[MARMAM] New publication on foraging ecology of South American fur seals

Renan Lima renancdl at gmail.com
Sat Oct 16 06:52:13 PDT 2021


Dear MARMAM community,

On behalf of my co-authors, I am pleased to announce that our newest paper
in Aquatic Ecology is now online:

"Segregation of diets by sex and individual in South American fur seals"
RC de Lima, V Franco-Trecu, TS Carrasco, P Inchausti, ER Secchi, S Botta
https://link.springer.com/article/10.1007/s10452-021-09915-9

Abstract
Trophic niche width and individual specialization among marine predators
are often subjected to seasonal constraints. Differences are expected to
arise for sexually dimorphic species exposed to distinct ecological
opportunities, as well as intrinsic differences in physiological abilities
or energetic requirements. We assess seasonal and sexual differences in
isotopic niche overlap and width and analyze inter-individual foraging
variation throughout the year of the South American fur seal (Arctocephalus
australis). We obtained chronologically ordered δ13C and δ15N data from
vibrissae of 25 males and 24 females from southern Brazil and Uruguay.
There were significant differences between sexes for both isotopes with
males showing higher values (δ13C = − 14.5 ± 0.5‰; δ15N = 18.9 ± 1.2‰) than
females (δ13C = − 15.2 ± 0.5‰; δ15N = 17.8 ± 1.2‰), but not among seasons
or years.
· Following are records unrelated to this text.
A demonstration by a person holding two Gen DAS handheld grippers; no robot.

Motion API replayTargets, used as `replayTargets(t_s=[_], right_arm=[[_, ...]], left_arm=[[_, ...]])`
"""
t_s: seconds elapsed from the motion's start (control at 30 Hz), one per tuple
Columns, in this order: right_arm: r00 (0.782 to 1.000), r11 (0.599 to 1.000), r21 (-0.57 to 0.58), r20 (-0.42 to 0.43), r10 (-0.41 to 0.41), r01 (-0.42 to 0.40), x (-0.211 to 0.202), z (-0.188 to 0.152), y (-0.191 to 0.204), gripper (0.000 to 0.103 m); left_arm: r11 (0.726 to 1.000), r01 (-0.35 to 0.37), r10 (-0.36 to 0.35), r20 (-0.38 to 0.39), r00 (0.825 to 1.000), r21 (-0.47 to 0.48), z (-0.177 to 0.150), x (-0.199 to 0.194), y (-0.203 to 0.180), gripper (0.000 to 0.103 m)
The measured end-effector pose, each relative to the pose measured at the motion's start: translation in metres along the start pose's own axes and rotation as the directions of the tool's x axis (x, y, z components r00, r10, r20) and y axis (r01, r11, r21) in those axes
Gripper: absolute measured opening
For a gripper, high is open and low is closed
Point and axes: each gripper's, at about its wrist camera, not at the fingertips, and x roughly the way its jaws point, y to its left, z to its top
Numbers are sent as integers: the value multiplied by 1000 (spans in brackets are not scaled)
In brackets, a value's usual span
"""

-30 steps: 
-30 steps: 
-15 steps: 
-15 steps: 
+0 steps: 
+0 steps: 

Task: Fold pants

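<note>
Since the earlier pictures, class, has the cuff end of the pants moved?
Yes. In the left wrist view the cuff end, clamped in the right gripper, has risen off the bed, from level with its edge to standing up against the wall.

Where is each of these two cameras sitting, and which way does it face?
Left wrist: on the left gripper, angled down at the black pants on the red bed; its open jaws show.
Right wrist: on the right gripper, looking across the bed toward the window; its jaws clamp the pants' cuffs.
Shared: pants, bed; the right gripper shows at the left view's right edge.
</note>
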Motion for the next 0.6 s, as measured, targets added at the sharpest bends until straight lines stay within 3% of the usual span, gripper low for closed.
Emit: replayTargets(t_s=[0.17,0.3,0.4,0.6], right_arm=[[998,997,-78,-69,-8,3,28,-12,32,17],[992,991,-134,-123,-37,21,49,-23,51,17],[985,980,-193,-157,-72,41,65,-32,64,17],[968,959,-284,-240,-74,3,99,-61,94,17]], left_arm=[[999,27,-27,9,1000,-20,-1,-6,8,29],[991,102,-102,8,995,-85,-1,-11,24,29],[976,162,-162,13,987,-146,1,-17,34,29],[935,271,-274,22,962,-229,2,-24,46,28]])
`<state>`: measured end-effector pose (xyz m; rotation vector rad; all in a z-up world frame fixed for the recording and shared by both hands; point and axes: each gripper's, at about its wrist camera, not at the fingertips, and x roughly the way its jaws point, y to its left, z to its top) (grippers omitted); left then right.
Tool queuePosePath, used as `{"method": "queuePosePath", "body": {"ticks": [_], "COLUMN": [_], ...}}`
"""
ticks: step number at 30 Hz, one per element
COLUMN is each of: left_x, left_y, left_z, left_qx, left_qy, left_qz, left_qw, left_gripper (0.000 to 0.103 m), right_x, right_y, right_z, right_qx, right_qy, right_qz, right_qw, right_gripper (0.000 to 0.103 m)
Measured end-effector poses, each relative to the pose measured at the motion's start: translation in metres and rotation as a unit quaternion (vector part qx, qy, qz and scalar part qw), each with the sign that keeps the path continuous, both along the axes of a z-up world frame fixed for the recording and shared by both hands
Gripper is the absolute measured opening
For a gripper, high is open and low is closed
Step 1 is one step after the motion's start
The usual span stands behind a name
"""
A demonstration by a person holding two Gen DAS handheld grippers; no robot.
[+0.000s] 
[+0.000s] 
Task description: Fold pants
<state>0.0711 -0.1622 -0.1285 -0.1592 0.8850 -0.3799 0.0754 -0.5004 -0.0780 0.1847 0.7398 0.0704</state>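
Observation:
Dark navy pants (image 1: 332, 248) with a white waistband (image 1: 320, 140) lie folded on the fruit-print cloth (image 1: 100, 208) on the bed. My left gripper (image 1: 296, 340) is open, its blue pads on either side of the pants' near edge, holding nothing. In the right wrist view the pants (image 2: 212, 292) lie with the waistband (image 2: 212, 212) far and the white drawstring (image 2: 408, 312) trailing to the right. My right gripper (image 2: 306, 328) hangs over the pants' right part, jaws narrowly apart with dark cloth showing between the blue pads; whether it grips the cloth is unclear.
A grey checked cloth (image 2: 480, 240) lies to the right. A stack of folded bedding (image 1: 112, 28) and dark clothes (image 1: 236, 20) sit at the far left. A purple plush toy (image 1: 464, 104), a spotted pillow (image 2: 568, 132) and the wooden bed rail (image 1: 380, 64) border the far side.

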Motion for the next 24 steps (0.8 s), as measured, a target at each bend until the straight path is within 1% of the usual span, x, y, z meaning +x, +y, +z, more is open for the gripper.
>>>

A very small isotopic niche overlap found between sexes
(1.1–9.5%), with limited seasonal variation, likely resulted from
differences in prey consumption and foraging habitats. Compared to other
seasons, females had a wider isotopic niche in spring. While males showed
seasonal stability in the foraging niche, females showed some small
variation, which is probably influenced by central place foraging. Both
sexes had considerable interindividual variation in estimated dietary
composition and had different proportions of potential prey contribution at
the population level. These findings enlighten the knowledge of South
American fur seal trophic ecology, and how they may seasonally and
spatially shift their foraging strategies according to their distinct life
histories. It ultimately reflects in a small niche partitioning and
possibly low intraspecific competition at the species northernmost area of
occurrence in the western South Atlantic.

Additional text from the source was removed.